Share the Darkness
Share the Darkness caught my eye in March while browsing through Harlequin’s website. It has a great cover, something Blaze has been offering up more of lately, but it was the plot caused me to pick it up when it was released. Sadly, Jill Monroe’s second novel didn’t work nearly as well as I had hoped.
Hannah Garrett is a woman who feels safest in the dark. When the lights go out and she gets caught in an elevator with Ward Coleman, the darkness brings her a sense of peace and allows her to let her hair down. It’s been quite a while since Hannah felt at ease with anyone, much less a man. Alas, they are rescued just as the things get interesting.
Of course Ward isn’t really Ward Coleman, but undercover FBI agent Ward Cassidy. He’s acting as security chief at the firm Hannah works for to discover a thief. This is all rather vague and really just an excuse to bring the hero and heroine together. It takes back seat to the real conflict in the book.
Hannah Garrett isn’t really Hannah Garrett – she’s a woman on the run in the Witness Protection Program. Ward doesn’t know about Hannah, and her perfect resume, odd dress for a heatwave, and “I want to be left alone” personality – coupled with her job as a computer programmer – puts her at the top of his suspect list. Well, and he thinks she’s hot.
This great set up was made even better by a prison break about to make their already confusing lives even more difficult. Between that and my love for “caught in the elevator” stories, I started the book expecting a good time.
The first problem is Share the Darkness focuses too much on the characters’ thoughts. Another is that we are told more than we see, with a marked lack of conversation. And to make it worse, the characters seem to change from one minute to the next. On one page Hannah decides sex is out of the question, then in the very next paragraph she tries to seduce Ward. As for Ward, he tells himself their relationship is short-term, going nowhere, and that’s how he wants it – then he whines to Hannah that she is using him for sex and why won’t she spend the night in his bed? I found myself going back and re-read pages over and over trying to figure out what I missed.
Since we are speaking of sex, I don’t expect a book to be all hot all the time and as long as the door doesn’t shut in my face, I can be a happy reader. But I expect Blaze to be, as they say on the back of the books, a “Red-hot read”. This isn’t, so the book, maybe unfairly, suffers from that expectation. Also annoying is the amount of repetition of thought, action, and even word usage, but even worse were those moments my mind wandered while reading. I got stuck on points like: “Why is she walking around a safe house in only her robe with three men she doesn’t know?”; “How can she sleep in the nude when there is a man on the loose, who could find her at any moment and try and kill her?”; “Why do US Marshals care if they upset the FBI agent, shouldn’t the life of their witness should be more important?”; and “They forgot to shut the door!”.
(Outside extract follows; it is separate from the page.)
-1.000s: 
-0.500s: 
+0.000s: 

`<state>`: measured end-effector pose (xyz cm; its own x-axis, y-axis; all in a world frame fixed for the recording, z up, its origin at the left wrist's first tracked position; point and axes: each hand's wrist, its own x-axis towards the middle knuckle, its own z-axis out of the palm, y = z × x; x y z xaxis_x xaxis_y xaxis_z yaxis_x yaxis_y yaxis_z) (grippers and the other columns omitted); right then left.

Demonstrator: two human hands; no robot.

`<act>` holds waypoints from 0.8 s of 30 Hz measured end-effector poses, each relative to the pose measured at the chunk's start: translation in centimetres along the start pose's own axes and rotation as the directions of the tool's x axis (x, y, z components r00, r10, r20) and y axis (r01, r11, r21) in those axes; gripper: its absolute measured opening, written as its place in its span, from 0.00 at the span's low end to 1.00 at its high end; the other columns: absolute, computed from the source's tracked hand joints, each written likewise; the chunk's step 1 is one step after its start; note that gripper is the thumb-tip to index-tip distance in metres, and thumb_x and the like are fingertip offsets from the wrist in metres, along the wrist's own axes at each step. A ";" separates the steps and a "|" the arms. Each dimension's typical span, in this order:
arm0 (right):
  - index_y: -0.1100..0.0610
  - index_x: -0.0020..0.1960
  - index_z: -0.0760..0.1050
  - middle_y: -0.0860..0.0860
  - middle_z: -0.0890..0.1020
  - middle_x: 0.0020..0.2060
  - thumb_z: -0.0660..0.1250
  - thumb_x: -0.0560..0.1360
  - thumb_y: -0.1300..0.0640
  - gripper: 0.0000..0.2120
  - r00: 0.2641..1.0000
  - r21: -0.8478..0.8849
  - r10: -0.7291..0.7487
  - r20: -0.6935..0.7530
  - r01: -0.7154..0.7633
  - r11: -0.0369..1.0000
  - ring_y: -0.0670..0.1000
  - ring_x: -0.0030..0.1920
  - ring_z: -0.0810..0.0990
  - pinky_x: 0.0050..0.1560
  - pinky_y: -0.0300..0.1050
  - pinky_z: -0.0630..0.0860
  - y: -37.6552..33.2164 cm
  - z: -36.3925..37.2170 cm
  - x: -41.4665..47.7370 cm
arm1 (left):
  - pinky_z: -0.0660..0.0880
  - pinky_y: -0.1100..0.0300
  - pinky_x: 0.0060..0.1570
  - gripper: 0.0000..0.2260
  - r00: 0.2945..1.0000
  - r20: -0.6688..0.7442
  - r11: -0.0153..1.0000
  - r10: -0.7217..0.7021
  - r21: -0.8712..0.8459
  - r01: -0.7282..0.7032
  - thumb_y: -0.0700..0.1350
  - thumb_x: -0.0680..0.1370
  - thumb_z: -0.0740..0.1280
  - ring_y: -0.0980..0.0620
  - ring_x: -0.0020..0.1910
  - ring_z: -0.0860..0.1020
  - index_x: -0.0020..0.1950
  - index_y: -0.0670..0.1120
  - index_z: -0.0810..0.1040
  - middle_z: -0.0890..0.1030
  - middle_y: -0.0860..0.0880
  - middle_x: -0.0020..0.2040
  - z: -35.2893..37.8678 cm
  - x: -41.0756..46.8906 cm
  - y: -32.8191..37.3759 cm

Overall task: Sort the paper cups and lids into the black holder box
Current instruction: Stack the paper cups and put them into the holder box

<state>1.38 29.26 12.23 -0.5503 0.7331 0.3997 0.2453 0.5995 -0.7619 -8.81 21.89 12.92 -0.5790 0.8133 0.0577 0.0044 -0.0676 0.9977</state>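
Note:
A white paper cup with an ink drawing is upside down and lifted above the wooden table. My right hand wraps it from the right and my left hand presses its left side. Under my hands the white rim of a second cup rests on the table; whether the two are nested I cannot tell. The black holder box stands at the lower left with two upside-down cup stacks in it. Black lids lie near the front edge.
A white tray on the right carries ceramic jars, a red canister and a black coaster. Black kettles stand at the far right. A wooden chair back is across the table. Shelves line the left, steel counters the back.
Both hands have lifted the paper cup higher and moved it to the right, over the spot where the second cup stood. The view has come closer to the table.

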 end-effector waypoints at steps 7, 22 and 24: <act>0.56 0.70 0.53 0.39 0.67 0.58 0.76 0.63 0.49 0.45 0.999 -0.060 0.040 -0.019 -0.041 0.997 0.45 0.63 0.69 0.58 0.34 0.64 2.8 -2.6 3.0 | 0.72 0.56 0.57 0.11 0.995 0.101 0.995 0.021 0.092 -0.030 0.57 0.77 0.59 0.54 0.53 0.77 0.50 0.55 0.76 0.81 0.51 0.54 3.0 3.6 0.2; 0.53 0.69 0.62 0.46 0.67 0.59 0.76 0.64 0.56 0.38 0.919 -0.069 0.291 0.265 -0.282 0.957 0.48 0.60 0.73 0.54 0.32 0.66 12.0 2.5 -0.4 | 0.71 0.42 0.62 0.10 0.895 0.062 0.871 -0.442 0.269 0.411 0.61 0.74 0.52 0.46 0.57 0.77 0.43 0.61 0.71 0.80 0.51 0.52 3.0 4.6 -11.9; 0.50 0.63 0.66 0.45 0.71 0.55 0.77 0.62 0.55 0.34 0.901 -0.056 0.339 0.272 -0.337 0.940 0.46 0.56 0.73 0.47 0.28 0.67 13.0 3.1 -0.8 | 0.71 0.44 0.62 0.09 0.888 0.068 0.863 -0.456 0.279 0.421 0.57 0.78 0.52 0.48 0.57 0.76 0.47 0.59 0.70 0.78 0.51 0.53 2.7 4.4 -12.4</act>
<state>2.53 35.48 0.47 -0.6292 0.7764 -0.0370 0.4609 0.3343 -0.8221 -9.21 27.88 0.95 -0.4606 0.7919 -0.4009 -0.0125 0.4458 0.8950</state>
So in the end a book I was excited to read took over a week to finish. By the time I got to the end, I really didn’t care how it ended and I was tired from over-thinking things. There really is a good story buried in all this muck, so I do plan to check out her next novel. Part of the problem may be possible experimentation on the part of Harlequin now that the Temptations line is no more and Blaze expanded from four to six releases a month, but whatever the underlying cause, Share the Darkness disappointed me. Jill Monroe might have given us a great read, but she didn’t.